*** GIVEN MATERIAL ***

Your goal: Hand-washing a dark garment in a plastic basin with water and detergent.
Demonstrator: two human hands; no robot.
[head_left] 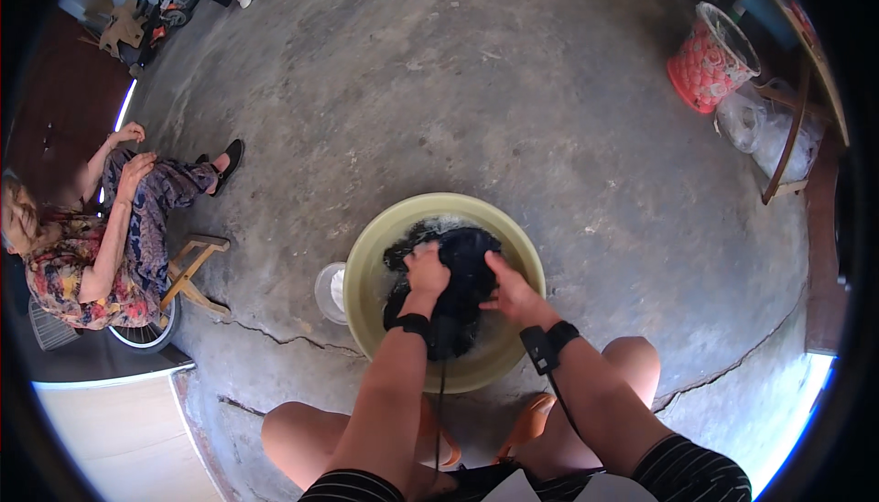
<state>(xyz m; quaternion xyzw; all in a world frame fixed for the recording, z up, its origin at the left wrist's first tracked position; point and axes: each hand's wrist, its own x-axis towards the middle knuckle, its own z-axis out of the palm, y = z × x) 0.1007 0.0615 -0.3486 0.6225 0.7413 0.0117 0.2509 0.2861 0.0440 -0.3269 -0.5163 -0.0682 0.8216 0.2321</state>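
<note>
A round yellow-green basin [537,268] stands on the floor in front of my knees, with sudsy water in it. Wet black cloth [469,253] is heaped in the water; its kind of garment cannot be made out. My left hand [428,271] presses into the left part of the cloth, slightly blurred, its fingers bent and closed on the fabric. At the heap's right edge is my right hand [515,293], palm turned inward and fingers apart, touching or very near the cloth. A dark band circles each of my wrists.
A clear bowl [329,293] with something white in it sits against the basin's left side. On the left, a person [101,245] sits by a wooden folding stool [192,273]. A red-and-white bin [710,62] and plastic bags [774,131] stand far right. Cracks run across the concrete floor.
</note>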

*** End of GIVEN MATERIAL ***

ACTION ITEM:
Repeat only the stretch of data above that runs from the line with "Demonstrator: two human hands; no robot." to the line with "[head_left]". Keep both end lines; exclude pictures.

TASK RESULT:
Demonstrator: two human hands; no robot.
[head_left] 

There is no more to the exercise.